‘… Let Us Hear The Purple Glens Replying’

This poetry/music choice was inspired by a weekend ambling the by-roads of the west and observing the remains of ancient structures, cottages and castles of a bygone age.  Buttercups, foxgloves and daisies lined the roads, way-marked by white-thorn, alder and rowan trees that gave rise to the great hills and mountains of the Maamturks, carpeted with purple heathers and grasses. I also walked part of The Western Way, a 179 km old pilgrimage route that begins in county Galway and ends in Ballycastle, Co. Mayo.  So the enduring themes of tradition, heritage, ancestry and legacy became all the more comprehensible when I visited the sixteenth century Aughnanure Castle on the shores of Lough Corrib.  The fairly well preserved castle, which translates as Field of the Yews, was built for defensive purposes by the ferocious O’Flaherty clan of Galway and forms part of the backdrop for the 2012 amateur production by Cast Iron Films, No Eye To Pity Her, a portrayal of the Cromwellian occupation of Ireland starring my brother Paul! (trailer here)
Aughnanure-Castle-Oughterard-County-Galway
Born in Lincolnshire in 1809, Alfred Lord Tennyson is one of the most popular poets in the English language. Among his major poetic achievements are the elegy mourning the death of his friend Arthur Hallam, In Memoriam (1850) and the patriotic poem Charge of the Light Brigade published in Maud (1855).  Tennyson died in 1892 and was buried in the Poets’ Corner in Westminster Abbey. This is:
from The Princess: The Splendour Falls on Castle Walls
by Lord Alfred Tennyson
The splendour falls on castle walls
                And snowy summits old in story:
         The long light shakes across the lakes,
                And the wild cataract leaps in glory.

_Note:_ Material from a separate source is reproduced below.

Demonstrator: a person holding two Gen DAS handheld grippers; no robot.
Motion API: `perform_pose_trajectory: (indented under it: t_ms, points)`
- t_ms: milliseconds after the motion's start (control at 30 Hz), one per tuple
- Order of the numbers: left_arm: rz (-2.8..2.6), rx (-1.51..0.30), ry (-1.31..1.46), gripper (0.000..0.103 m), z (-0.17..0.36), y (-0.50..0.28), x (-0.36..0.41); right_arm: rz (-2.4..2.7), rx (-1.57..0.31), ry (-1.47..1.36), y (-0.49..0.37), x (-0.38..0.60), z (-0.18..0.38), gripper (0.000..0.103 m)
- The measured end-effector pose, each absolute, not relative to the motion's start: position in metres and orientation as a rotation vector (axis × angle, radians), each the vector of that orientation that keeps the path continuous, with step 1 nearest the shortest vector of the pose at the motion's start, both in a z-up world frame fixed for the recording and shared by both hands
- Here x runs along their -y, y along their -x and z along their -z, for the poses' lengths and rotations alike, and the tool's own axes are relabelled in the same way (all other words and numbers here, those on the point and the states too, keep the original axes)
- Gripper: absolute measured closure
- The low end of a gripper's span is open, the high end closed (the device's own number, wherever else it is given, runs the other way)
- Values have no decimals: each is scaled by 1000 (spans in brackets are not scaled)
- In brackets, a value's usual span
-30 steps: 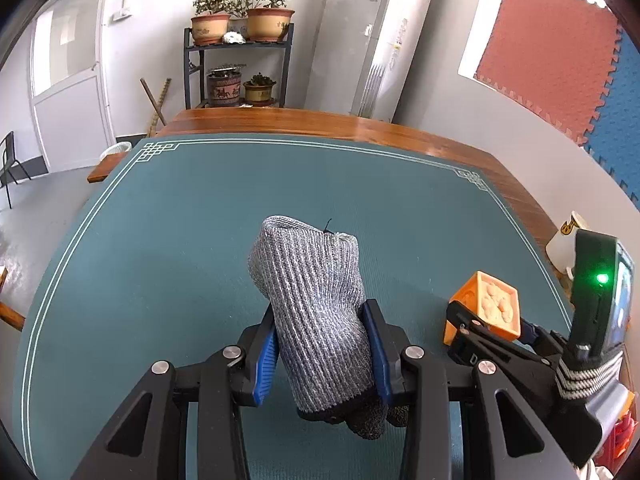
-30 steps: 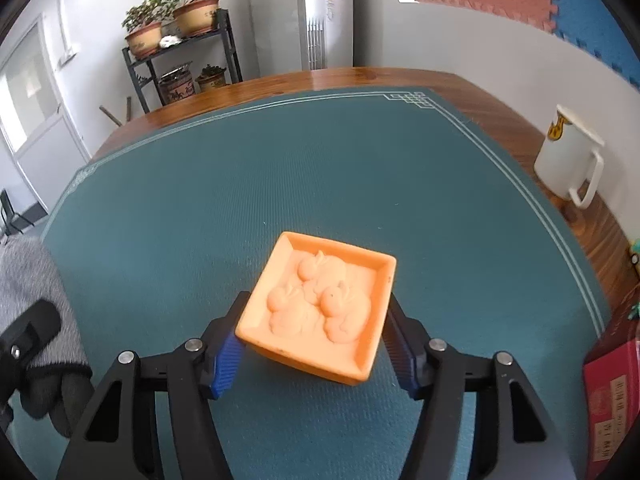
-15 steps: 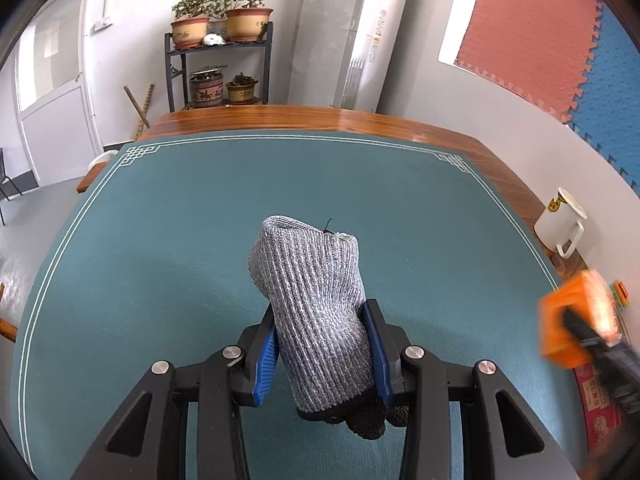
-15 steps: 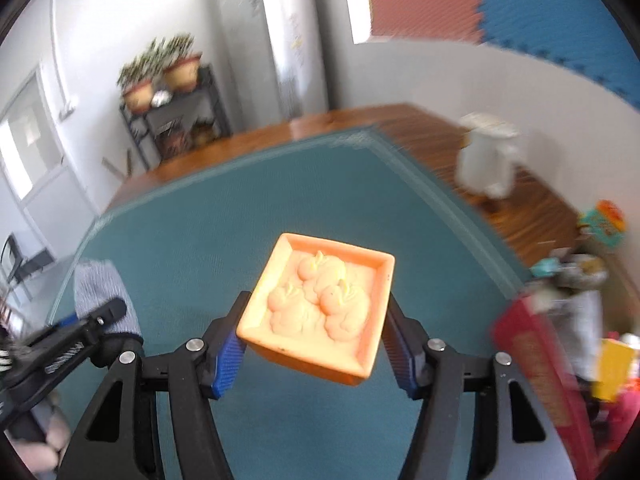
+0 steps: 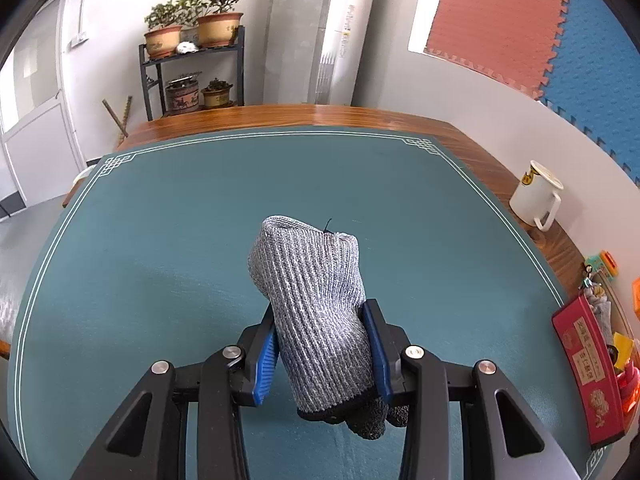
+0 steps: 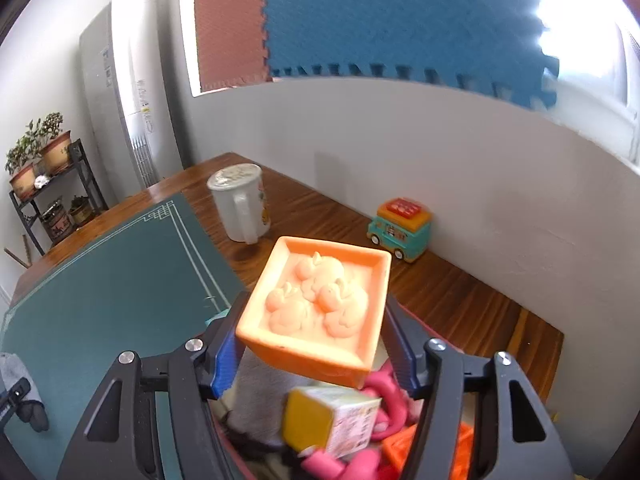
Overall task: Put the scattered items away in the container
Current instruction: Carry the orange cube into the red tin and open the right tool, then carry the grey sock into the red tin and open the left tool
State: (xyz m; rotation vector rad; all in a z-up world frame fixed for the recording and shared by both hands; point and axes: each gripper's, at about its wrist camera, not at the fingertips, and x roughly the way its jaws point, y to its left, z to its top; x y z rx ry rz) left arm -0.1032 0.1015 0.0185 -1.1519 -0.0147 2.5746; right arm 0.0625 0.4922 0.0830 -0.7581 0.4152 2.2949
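Jaws clamp ribbed knit glove [image 5: 316, 312] and square orange mould [image 6: 318, 308].

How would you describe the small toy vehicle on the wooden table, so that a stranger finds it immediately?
Start at the white wall along the brown wooden table. Near its foot, right of the white handled mug, stands a small teal toy bus with an orange roof. It is the only wheeled thing there, standing alone on bare wood.

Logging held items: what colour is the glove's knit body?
Speckled grey knit glove with a dark fingertip end, clearest in the left wrist view.
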Motion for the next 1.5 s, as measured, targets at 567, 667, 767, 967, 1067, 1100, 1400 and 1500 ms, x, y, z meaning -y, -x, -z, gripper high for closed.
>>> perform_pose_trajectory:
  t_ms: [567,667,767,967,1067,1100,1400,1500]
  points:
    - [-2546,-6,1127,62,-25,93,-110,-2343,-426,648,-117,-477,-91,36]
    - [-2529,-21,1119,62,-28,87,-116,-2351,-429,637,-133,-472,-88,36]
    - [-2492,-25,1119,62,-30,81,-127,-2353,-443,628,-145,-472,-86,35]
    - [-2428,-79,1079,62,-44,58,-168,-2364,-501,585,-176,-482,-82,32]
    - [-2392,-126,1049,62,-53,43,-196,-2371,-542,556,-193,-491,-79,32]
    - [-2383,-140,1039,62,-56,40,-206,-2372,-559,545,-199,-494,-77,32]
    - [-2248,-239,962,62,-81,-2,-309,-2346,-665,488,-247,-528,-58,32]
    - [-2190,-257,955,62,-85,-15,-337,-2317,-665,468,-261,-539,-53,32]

Blow, bugle, blow, set the wild echoes flying,
Blow, bugle; answer, echoes, dying, dying, dying.
         O hark, O hear! how thin and clear,
                And thinner, clearer, farther going!
         O sweet and far from cliff and scar
                The horns of Elfland faintly blowing!
Blow, let us hear the purple glens replying:
Blow, bugle; answer, echoes, dying, dying, dying.
         O love, they die in yon rich sky,
                They faint on hill or field or river:
         Our echoes roll from soul to soul,
                And grow for ever and for ever.
Blow, bugle, blow, set the wild echoes flying,
And answer, echoes, answer, dying, dying, dying.